■ **PROBLEM STATEMENT**
All records given below must be printed word for word.

══ INPUT DATA ══

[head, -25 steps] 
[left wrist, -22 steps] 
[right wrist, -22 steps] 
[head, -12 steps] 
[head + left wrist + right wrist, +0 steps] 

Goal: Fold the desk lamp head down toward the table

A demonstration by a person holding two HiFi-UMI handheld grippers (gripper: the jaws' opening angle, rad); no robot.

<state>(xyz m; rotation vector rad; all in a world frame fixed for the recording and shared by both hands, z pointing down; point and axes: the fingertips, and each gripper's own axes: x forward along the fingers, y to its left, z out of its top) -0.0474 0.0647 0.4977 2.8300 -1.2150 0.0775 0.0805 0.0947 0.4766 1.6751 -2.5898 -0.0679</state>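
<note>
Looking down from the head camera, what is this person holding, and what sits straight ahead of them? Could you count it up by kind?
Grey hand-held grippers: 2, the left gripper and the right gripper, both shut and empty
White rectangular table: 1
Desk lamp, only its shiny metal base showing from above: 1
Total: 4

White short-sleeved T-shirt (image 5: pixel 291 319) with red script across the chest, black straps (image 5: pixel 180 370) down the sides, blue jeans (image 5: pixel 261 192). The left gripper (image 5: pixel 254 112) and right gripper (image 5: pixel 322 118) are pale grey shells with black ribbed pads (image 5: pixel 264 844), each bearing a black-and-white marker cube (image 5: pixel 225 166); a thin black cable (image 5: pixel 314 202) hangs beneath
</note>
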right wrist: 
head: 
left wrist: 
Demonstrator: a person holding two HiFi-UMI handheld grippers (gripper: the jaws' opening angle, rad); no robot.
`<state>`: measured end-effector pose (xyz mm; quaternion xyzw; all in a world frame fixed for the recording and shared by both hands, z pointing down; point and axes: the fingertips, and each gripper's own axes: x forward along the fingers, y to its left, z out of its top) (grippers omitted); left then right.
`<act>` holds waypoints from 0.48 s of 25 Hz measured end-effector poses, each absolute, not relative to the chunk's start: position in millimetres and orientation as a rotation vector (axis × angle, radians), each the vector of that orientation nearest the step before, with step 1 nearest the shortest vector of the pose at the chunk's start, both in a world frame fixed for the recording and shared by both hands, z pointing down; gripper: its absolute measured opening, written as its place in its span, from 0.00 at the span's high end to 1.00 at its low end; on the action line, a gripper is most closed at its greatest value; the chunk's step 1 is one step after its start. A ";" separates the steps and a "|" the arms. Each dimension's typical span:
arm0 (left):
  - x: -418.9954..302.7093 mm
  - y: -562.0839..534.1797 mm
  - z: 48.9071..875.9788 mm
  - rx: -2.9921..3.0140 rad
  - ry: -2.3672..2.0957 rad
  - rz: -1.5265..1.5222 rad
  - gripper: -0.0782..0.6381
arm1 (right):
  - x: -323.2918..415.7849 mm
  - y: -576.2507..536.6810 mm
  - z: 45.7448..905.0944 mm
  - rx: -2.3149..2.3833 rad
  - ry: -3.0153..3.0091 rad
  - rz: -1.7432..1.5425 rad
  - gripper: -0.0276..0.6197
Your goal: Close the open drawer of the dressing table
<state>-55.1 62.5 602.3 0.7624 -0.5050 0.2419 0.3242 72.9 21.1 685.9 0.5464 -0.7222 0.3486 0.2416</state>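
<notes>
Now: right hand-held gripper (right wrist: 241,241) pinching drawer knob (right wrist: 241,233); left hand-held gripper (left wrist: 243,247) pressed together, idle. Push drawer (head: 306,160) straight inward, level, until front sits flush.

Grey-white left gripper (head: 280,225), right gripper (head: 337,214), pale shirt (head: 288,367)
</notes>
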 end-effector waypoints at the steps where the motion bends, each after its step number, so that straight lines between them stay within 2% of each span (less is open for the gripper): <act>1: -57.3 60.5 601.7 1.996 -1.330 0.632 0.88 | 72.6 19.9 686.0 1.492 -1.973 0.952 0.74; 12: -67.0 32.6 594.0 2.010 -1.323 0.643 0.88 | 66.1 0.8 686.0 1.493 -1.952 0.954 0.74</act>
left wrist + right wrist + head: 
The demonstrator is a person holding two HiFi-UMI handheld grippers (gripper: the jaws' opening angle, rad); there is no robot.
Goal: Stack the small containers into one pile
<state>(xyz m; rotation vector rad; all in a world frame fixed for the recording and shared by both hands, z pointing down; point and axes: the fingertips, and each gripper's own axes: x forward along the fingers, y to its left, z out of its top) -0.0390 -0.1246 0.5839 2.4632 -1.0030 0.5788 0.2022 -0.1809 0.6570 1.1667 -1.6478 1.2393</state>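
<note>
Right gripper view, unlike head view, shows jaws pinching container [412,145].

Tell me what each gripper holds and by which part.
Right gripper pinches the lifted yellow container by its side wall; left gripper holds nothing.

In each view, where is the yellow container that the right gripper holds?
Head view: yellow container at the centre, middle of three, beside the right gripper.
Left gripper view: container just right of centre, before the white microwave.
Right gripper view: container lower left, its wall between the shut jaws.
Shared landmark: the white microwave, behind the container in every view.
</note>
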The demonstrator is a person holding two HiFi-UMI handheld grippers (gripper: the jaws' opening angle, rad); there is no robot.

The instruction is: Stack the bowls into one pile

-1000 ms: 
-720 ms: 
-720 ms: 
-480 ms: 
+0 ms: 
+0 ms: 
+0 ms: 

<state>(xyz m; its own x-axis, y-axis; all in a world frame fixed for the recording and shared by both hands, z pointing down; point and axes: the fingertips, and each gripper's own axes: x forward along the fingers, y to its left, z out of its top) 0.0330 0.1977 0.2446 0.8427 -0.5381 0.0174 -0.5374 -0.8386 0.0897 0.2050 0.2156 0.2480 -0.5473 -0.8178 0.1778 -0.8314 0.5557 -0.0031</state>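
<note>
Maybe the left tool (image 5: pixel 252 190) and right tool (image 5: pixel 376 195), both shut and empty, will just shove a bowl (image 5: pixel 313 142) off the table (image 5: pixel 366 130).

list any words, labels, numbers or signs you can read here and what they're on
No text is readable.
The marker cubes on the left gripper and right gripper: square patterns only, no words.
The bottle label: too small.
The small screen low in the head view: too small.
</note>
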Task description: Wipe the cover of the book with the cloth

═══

■ **RESPONSE AREA**
[head, -25 steps] 
[left wrist, -22 steps] 
[right wrist, -22 steps] 
[head, -12 steps] 
[head + left wrist + right wrist, +0 steps] 

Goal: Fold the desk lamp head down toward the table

A demonstration by a person holding two HiFi-UMI handheld grippers (gripper: the jaws' opening angle, rad); no robot.

<state>(xyz m; rotation vector rad; all in a world frame fixed for the recording and shared by both hands, z pointing down; point and axes: the fingertips, and each gripper's own axes: x forward along the fingers, y to its left, z out of its top) -0.0474 0.0647 0.4977 2.8300 -1.2150 0.0775 0.0805 0.0947 0.4766 1.6751 -2.5898 -0.0679</state>
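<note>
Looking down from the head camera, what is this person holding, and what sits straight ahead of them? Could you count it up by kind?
Grey hand-held grippers: 2, the left gripper and the right gripper, both shut and empty
White rectangular table: 1
Desk lamp, only its shiny metal base showing from above: 1
Total: 4

White short-sleeved T-shirt (image 5: pixel 291 319) with red script across the chest, black straps (image 5: pixel 180 370) down the sides, blue jeans (image 5: pixel 261 192). The left gripper (image 5: pixel 254 112) and right gripper (image 5: pixel 322 118) are pale grey shells with black ribbed pads (image 5: pixel 264 844), each bearing a black-and-white marker cube (image 5: pixel 225 166); a thin black cable (image 5: pixel 314 202) hangs beneath
</note>
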right wrist: 
head: 
left wrist: 
Demonstrator: a person holding two HiFi-UMI handheld grippers (gripper: the jaws' opening angle, rad); no robot.
`<state>`: measured end-effector pose (xyz mm; quaternion xyzw; all in a world frame fixed for the recording and shared by both hands, z pointing down; point and axes: the fingertips, and each gripper's own axes: x forward along the fingers, y to its left, z out of its top) (grippers omitted); left then right.
`<act>` holds waypoints from 0.48 s of 25 Hz measured end-effector poses, each absolute, not relative to the chunk's start: position in millimetres and orientation as a rotation vector (axis × angle, radians), each the vector of that orientation nearest the step before, with step 1 nearest the shortest vector of the pose at the chunk's start, both in a world frame fixed for the recording and shared by both hands, z pointing down; gripper: its absolute measured opening, written as its place in its span, from 0.00 at the span's high end to 1.00 at its low end; on the action line, a gripper is most closed at its greatest value; the chunk's step 1 is one step after its start. A ";" separates the steps and a "|" the arms. Each dimension's typical span:
arm0 (left):
  - x: -418.9954..302.7093 mm
  - y: -562.0839..534.1797 mm
  - z: 48.9071..875.9788 mm
  - rx: -2.9921..3.0140 rad
  - ry: -2.3672..2.0957 rad
  - rz: -1.5265..1.5222 rad
  - gripper: -0.0782..0.6381
arm1 (right):
  - x: -323.2918..415.7849 mm
  - y: -576.2507..536.6810 mm
  - z: 45.7448..905.0944 mm
  - rx: -2.3149..2.3833 rad
  - ry: -3.0153..3.0091 rad
  - rz: -1.7432..1.5425 rad
  - gripper: -0.0276..0.6197
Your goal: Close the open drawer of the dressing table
<state>-55.1 62.5 602.3 0.7624 -0.5050 0.2419 0.3242 72.9 21.1 685.9 0.5464 -0.7222 0.3486 0.2416</state>
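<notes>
Now: right hand-held gripper (right wrist: 241,241) pinching drawer knob (right wrist: 241,233); left hand-held gripper (left wrist: 243,247) pressed together, idle. Push drawer (head: 306,160) straight inward, level, until front sits flush.

Grey-white left gripper (head: 280,225), right gripper (head: 337,214), pale shirt (head: 288,367)
</notes>
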 end-effector waypoints at the steps where the motion bends, each after its step number, so that straight lines between them stay within 2% of each span (less is open for the gripper): <act>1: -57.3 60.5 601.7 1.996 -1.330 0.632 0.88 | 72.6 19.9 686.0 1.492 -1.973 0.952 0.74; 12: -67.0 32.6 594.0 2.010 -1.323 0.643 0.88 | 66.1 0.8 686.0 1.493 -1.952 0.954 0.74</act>
left wrist + right wrist + head: 
The demonstrator is a person holding two HiFi-UMI handheld grippers (gripper: the jaws' opening angle, rad); there is no robot.
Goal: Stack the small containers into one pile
<state>(xyz m; rotation vector rad; all in a world frame fixed for the recording and shared by both hands, z pointing down; point and axes: the fingertips, and each gripper's own axes: x forward along the fingers, y to its left, z out of its top) -0.0390 -0.1246 0.5839 2.4632 -1.0030 0.5788 0.2022 -0.1809 0.6570 1.1667 -1.6478 1.2393</state>
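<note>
Right gripper view, unlike head view, shows jaws pinching container [412,145].

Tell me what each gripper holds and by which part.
Right gripper pinches the lifted yellow container by its side wall; left gripper holds nothing.

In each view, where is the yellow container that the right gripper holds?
Head view: yellow container at the centre, middle of three, beside the right gripper.
Left gripper view: container just right of centre, before the white microwave.
Right gripper view: container lower left, its wall between the shut jaws.
Shared landmark: the white microwave, behind the container in every view.
</note>
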The demonstrator is a person holding two HiFi-UMI handheld grippers (gripper: the jaws' opening angle, rad); there is no robot.

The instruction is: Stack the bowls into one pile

-1000 ms: 
-720 ms: 
-720 ms: 
-480 ms: 
+0 ms: 
+0 ms: 
+0 ms: 

<state>(xyz m; its own x-axis, y-axis; all in a world frame fixed for the recording and shared by both hands, z pointing down; point and axes: the fingertips, and each gripper's own axes: x forward along the fingers, y to its left, z out of its top) 0.0330 0.1977 0.2446 0.8427 -0.5381 0.0174 -0.5374 -0.8386 0.0897 0.2050 0.2156 0.2480 -0.5473 -0.8178 0.1778 -0.8314 0.5557 -0.0031</state>
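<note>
Maybe the left tool (image 5: pixel 252 190) and right tool (image 5: pixel 376 195), both shut and empty, will just shove a bowl (image 5: pixel 313 142) off the table (image 5: pixel 366 130).

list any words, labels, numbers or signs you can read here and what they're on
No text is readable.
The marker cubes on the left gripper and right gripper: square patterns only, no words.
The bottle label: too small.
The small screen low in the head view: too small.
</note>
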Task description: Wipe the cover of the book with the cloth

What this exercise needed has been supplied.